TASK BRIEF:
Without including any picture, return the complete set of records exactly.

++++ EXTRACTED MATERIAL ++++

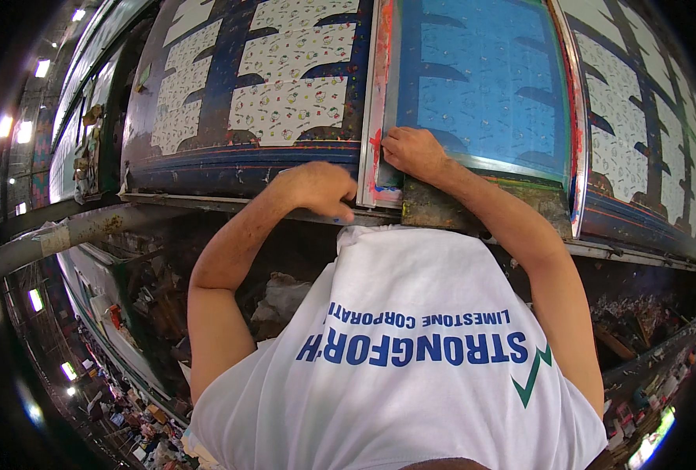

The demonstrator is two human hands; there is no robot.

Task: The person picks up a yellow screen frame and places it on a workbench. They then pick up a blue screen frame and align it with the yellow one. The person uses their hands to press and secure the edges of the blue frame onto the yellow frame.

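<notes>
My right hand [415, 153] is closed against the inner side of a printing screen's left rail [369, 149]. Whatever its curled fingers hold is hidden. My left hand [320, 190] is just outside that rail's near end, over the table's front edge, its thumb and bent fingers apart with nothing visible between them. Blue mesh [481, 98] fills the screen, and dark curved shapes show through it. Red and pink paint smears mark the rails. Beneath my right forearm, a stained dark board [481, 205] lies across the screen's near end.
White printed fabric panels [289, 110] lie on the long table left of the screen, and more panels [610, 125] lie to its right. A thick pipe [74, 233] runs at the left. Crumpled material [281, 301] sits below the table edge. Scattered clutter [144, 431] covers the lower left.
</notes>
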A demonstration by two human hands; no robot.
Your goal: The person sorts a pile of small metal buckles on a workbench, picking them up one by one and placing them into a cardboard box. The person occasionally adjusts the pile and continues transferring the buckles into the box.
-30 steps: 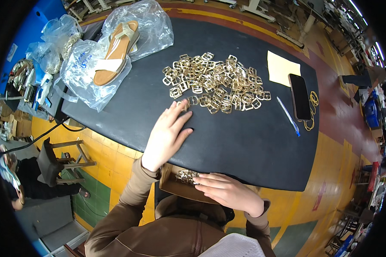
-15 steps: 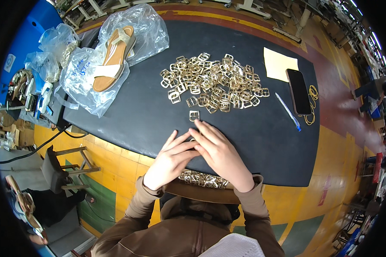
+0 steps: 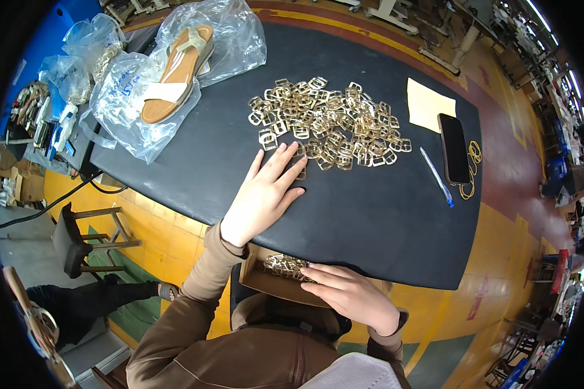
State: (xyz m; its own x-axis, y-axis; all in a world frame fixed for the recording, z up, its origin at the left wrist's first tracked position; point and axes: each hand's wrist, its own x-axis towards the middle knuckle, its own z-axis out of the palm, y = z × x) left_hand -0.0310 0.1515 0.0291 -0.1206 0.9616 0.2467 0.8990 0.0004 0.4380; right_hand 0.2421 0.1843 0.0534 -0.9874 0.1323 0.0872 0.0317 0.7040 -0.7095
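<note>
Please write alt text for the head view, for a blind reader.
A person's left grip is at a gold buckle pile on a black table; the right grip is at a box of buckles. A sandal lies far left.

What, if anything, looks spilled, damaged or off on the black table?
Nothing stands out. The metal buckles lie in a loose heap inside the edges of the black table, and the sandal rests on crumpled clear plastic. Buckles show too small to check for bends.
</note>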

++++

WRITTEN SOLUTION:
The demonstrator is two human hands; there is no robot.

Task: The person picks up a yellow screen frame and places it on a workbench. They then pick up a blue screen frame and align it with the yellow one. The person uses their hands to press and secure the edges of the blue frame onto the yellow frame.

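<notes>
My right hand [415, 153] is closed against the inner side of a printing screen's left rail [369, 149]. Whatever its curled fingers hold is hidden. My left hand [320, 190] is just outside that rail's near end, over the table's front edge, its thumb and bent fingers apart with nothing visible between them. Blue mesh [481, 98] fills the screen, and dark curved shapes show through it. Red and pink paint smears mark the rails. Beneath my right forearm, a stained dark board [481, 205] lies across the screen's near end.
White printed fabric panels [289, 110] lie on the long table left of the screen, and more panels [610, 125] lie to its right. A thick pipe [74, 233] runs at the left. Crumpled material [281, 301] sits below the table edge. Scattered clutter [144, 431] covers the lower left.
</notes>
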A demonstration by two human hands; no robot.
Your goal: The person sorts a pile of small metal buckles on a workbench, picking them up one by one and placing them into a cardboard box. The person occasionally adjusts the pile and continues transferring the buckles into the box.
-30 steps: 
-15 steps: 
+0 steps: 
State: (xyz m; its own x-axis, y-axis; all in a world frame fixed for the recording, z up, its origin at the left wrist's first tracked position; point and axes: each hand's wrist, its own x-axis towards the middle knuckle, its own z-axis out of the palm, y = z × x) left_hand -0.0310 0.1515 0.0291 -0.1206 0.9616 0.2467 0.8990 0.0004 0.4380; right_hand 0.2421 0.1843 0.0534 -0.9874 0.1323 0.0872 0.0317 0.7040 -0.7095
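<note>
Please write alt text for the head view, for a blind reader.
A person's left grip is at a gold buckle pile on a black table; the right grip is at a box of buckles. A sandal lies far left.

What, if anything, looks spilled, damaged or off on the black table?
Nothing stands out. The metal buckles lie in a loose heap inside the edges of the black table, and the sandal rests on crumpled clear plastic. Buckles show too small to check for bends.
</note>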

No more is needed for this exercise.